Bijbelverhalen

26.Hondenpoep

Het is halfnegen in de ochtend, een stille zaterdagochtend. Het deurtje van opa’s huis gaat knersend open. Opa gaat Mopsy uitlaten, het hondje van oma Hemeltjeshof. Hij past een week lang op het beestje, omdat oma met vakantie is.

Rillend stapt opa naar buiten, sluit de deur achter zich en wil net gaan wandelen als zijn oog valt op een grote hondendrol op het paadje.

‘Bah!’ mompelt hij, ‘Dat kan toch nooit van Mopsy zijn. Dat is zo’n klein hondje.’

Opa loopt wat dichterbij. Met een stokje probeert hij de viezigheid weg te schuiven. Het gaat heel makkelijk, want de drol is van plastic.

Iets verderop in de straat beweegt iets achter een dikke boom. Opa hoort gelach. Heeft dat met de plastic drol te maken? Ja, die apenkoppen van kleinkinderen houden hem voor de gek, hoor! Kijk! Daar springen ze al te voorschijn.

‘Gefopt!’

‘Wat komen jullie doen, behalve viezigheid om m’n stoep leggen?’ vraagt opa.
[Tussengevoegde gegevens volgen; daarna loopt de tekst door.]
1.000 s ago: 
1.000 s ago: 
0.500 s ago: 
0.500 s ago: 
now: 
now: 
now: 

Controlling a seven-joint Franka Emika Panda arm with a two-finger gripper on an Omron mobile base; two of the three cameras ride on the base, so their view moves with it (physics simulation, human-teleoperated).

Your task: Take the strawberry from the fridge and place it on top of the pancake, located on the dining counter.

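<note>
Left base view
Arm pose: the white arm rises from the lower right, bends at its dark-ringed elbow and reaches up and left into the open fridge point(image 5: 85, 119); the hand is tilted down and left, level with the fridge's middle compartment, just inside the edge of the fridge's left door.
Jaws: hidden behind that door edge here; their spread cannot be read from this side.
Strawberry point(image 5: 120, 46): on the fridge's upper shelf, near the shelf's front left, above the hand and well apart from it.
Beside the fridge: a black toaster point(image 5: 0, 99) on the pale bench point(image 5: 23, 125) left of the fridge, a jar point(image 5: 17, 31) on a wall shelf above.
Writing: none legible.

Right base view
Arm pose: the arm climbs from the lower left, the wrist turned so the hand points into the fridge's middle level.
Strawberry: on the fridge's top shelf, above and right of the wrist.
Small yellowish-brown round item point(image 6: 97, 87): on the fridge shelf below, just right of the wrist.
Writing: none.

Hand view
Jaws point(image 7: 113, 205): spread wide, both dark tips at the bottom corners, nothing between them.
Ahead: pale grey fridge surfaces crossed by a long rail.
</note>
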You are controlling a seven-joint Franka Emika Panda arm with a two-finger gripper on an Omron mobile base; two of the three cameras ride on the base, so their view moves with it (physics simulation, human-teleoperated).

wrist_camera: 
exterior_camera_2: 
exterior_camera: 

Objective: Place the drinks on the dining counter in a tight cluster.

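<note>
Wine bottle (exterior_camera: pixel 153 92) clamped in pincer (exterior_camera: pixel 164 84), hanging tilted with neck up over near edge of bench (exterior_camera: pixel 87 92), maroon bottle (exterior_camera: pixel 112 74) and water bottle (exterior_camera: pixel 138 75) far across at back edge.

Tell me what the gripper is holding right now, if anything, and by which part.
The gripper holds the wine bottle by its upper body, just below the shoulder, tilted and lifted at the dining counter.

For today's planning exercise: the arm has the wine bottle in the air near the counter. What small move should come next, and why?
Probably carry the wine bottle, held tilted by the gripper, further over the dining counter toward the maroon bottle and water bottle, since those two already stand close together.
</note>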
‘O, niks. We komen gewoon op bezoek.’

Opa heeft geen tijd voor bezoek. Hij moet eerst bij zijn vriend Gerrit langs. De kinderen mogen mee. Jammer genoeg is Gerrit niet thuis. Er is wel een grote herdershond, die staat te blaffen voor het raam met twee poten op de vensterbank. Als hij Mopsy ziet, wordt hij helemaal hoteldebotel. Hij springt alle bloempotten uit het kozijn. Opa kijkt door een ander raam naar binnen. Ook daar alle potten eraf. Wat een lelijke bozerd.

Ze gaan maar weer weg.

‘Moet u niet een briefje achter laten voor Gerrit?’ vraagt Shirley bezorgd.

‘Ik kan maar beter een maandje uit zijn buurt blijven.’ grinnikt opa.

Mopsy moet nu erg nodig. Tot grote verbazing van de kinderen schept opa met een speciaal schepje het hoopje in een plastic zakje.

‘Bah! Wat vies!’ roepen ze om het hardst.

‘Vind ik eigenlijk ook,’ zegt opa. ‘Maar het hoort zo volgens oma Hemeltjeshof. Dan blijft de straat schoon.’

‘Als u maar niet denkt, dat ik het zakje draag, hoor!’ snibt Shirley.

‘Nou nog mooier,’ lacht opa. ‘Jullie waren het toch die viezigheid bij mij voor de deur hebben gelegd?’

‘Ja, maar dat was niet echt.’

‘Straks krijgen jullie van mij ook een krentenbol die niet echt is,’ grapt opa.

‘Maar eerst netjes handen wassen, opa.’ is het gevatte antwoord van zijn kleindochter.

Vraag 1: Kunnen anderen last hebben van jouw hond?

Vraag 2: Zou poep op de stoep erg zijn voor rolstoelbezitters?

Vraag 3: Waarom nemen mensen eigenlijk dieren?